**WORK INSTRUCTIONS**
Some of the lines below need repeating. Reproduce exactly those between the lines holding "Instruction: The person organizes" and "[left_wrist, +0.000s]", inclusive.

**RECORDS FOR THE EXERCISE**
*** Begin section ***
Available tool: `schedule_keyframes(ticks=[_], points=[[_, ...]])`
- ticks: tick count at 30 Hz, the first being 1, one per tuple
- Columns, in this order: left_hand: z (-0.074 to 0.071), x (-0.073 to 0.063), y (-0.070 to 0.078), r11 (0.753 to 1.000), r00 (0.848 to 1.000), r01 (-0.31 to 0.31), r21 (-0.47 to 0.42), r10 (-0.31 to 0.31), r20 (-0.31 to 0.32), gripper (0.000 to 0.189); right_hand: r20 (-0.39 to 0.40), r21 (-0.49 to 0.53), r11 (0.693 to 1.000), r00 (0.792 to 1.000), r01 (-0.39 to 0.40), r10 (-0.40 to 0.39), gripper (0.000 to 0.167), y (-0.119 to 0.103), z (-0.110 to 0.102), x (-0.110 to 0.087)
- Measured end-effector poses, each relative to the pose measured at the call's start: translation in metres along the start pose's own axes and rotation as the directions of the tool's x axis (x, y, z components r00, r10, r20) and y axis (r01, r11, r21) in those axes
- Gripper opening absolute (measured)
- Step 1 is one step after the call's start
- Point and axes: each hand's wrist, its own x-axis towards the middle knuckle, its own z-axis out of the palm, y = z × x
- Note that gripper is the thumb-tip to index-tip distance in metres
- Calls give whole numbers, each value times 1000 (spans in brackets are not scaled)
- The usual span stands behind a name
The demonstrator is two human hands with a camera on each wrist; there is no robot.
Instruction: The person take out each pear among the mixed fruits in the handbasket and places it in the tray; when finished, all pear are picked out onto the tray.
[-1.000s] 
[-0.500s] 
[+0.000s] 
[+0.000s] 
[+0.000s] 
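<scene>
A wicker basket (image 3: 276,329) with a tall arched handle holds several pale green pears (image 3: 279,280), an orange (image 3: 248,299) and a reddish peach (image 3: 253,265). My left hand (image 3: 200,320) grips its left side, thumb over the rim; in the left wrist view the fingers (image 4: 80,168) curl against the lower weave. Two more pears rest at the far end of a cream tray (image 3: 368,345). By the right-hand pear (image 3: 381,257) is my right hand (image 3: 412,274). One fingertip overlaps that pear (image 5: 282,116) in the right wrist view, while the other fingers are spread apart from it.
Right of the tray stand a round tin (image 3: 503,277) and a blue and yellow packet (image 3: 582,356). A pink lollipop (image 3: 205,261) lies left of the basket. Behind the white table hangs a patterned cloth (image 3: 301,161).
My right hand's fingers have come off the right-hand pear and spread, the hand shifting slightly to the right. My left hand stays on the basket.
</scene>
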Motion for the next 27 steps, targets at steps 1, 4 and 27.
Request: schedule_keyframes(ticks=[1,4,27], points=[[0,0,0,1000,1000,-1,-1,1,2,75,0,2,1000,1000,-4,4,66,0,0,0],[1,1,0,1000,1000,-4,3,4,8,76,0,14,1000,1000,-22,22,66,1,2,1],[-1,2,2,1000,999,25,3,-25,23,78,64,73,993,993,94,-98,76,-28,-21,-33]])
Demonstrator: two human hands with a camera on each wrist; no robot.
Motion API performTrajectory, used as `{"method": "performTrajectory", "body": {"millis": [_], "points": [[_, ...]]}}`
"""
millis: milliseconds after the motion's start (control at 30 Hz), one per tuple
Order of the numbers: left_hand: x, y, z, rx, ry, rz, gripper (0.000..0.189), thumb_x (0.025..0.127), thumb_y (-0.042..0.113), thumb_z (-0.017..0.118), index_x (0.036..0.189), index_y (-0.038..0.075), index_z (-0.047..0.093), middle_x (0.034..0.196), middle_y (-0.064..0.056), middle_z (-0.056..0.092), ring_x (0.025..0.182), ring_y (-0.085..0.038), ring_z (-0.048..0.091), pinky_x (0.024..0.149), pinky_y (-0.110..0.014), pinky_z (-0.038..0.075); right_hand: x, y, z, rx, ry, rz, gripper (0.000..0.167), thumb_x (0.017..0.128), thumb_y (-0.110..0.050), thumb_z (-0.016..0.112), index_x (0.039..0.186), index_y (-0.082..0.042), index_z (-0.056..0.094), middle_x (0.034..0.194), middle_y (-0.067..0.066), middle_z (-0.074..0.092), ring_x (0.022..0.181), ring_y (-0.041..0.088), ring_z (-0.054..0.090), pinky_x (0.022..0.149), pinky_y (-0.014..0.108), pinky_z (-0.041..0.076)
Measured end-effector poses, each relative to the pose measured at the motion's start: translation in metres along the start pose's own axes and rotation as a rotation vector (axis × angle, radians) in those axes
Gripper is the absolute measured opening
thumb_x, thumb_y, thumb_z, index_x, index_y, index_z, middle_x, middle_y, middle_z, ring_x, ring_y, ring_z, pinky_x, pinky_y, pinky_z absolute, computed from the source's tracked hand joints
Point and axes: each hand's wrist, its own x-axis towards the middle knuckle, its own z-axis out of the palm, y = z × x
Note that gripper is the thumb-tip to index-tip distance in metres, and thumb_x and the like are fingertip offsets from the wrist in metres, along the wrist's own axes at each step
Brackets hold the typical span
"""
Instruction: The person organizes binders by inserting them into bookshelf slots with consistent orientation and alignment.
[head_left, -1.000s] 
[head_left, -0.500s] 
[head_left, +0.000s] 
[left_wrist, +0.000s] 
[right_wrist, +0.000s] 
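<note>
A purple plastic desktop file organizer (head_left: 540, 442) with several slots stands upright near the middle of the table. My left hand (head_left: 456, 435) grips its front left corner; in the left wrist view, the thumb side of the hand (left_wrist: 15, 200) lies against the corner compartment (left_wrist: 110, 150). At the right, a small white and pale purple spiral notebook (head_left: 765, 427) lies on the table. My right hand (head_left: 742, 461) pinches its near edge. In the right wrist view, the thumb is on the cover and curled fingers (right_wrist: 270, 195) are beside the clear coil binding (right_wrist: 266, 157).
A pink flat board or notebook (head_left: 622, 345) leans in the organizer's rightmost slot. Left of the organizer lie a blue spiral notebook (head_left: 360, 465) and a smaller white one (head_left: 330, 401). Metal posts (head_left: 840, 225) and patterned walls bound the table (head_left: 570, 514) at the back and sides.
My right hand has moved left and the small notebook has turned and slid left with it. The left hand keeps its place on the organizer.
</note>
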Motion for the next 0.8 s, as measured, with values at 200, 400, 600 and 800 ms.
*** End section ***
**ANSWER BOX**
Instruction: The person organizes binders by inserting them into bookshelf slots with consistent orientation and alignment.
[head_left, -1.000s] 
[head_left, -0.500s] 
[head_left, +0.000s] 
[left_wrist, +0.000s] 

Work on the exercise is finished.